Minggu, 10 Januari 2016

Guru Agama

Guru agama gue gak pernah ada yang penuh cinta kasih, bahkan ketika dia mengajar bab cinta kasih.

Pernah suatu kali satu kelas dipukul ujung kukunya dengan penggaris kayu karena tidak tahu siapa anak Salomo yang menggantikan dia menjadi raja.

Gue tahu. Tapi pertanyaan berikutnya tetap tidak tahu. Jadinya dipukul juga.

Ketika gue pindah ke Bandung, pertama kalinya gue masuk sekolah negeri. Di sini pelajaran agamanya Agama Islam. Gue harus duduk mendengarkan setiap kali Bapak Guru  mengajarkan kalau orang Kristen itu masuk neraka dan kalau teman-teman gue ngucapin Selamat Natal, mereka pun masuk neraka.

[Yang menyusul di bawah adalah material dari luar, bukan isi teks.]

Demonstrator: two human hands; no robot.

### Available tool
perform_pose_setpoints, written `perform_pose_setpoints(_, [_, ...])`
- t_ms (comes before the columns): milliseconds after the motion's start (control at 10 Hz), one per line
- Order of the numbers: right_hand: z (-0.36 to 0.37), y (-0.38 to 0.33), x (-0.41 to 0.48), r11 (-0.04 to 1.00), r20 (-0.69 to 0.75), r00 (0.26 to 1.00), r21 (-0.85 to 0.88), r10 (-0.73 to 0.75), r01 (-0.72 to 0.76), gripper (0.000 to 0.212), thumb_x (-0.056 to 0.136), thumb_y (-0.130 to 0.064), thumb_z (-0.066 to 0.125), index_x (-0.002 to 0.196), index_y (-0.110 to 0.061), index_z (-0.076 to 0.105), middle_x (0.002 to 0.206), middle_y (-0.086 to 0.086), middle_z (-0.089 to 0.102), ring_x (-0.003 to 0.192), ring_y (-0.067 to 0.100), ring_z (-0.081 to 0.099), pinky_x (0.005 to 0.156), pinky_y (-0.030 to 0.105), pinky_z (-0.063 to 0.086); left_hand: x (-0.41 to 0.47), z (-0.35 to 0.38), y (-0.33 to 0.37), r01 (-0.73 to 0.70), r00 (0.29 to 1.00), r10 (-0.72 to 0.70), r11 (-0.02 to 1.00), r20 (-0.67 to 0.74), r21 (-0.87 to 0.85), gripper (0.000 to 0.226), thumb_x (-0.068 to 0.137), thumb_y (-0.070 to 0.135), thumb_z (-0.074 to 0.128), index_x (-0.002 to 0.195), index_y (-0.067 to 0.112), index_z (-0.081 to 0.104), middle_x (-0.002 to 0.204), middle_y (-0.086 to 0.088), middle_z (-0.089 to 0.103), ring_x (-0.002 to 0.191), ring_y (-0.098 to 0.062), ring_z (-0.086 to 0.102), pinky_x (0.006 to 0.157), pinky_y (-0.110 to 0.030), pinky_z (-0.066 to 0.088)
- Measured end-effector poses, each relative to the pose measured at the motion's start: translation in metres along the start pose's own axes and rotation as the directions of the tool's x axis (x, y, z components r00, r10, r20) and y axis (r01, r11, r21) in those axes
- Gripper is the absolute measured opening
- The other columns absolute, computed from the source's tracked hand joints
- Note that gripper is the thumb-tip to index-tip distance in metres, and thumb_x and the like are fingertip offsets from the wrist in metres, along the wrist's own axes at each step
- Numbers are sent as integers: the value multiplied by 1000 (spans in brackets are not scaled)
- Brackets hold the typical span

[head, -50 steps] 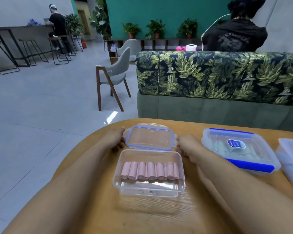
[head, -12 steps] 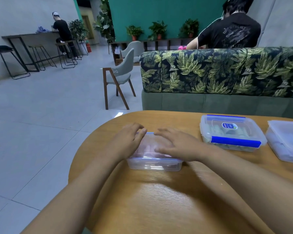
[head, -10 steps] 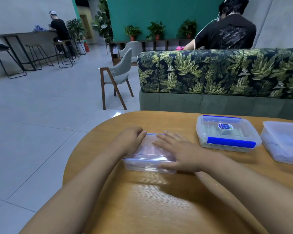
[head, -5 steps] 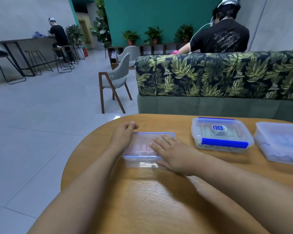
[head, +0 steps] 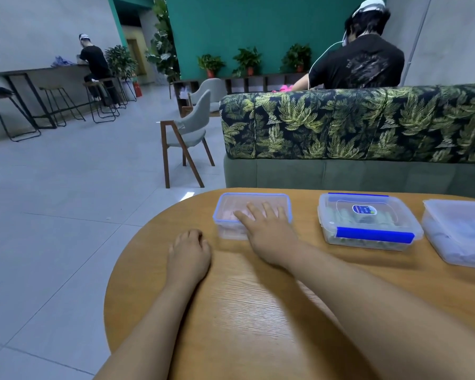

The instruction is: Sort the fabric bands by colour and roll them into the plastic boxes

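A clear plastic box with a blue-rimmed lid (head: 231, 204) sits closed near the far left of the round wooden table (head: 258, 311), with pink rolled bands showing faintly through it. My right hand (head: 266, 229) lies flat on its lid, fingers straight and spread. My left hand (head: 188, 250) rests on the table just left of and nearer than the box, fingers loosely curled, holding nothing. A second closed box with blue clips (head: 368, 223) holds pale green rolls. A third clear box (head: 461, 231) at the right edge holds bluish bands.
A leaf-patterned sofa back (head: 354, 127) stands right behind the table, and a person in black sits beyond it. A grey wooden chair (head: 187, 138) is on the tiled floor to the left. The table's left edge curves close to my left hand.
The open pink box got its lid five seconds ago. Since then it slid away across the table under my right hand. My left hand has come off the box and drawn back onto the table.
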State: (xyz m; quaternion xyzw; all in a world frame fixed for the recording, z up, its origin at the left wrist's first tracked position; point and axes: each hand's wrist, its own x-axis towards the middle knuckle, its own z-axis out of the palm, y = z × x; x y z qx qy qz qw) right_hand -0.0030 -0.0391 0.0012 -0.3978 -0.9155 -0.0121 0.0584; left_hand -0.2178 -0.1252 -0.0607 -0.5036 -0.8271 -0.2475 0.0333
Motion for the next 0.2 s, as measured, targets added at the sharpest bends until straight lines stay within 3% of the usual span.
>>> perform_pose_setpoints(200, [-2,6,41,999,26,999,46,25,-27,58,111,-35,27,166,-43,13,177,3,8,160,41,9,125,66,6,4,2,-1,-16,999,17,999,-36,29,31,103,32,50,126,19,66,123,-1,68,120,-24,57,106,-42,41])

Teman gue yang tadi pagi dengan riang gembira memberi gue kado bola natal bermotif Santa Claus langsung terhenyak. Masuk nerakalah dia.

Dia pulang dengan hampir menangis.

Di gereja juga damai itu tidak gue temukan. Guru sekolah minggu gue juga bilang Orang Islam masuk neraka. Dia bilang kalau nanti besar kami nggak boleh pacaran sama yang beda agama. Termasuk yang Katolik. Mereka menyembah berhala Bunda Maria.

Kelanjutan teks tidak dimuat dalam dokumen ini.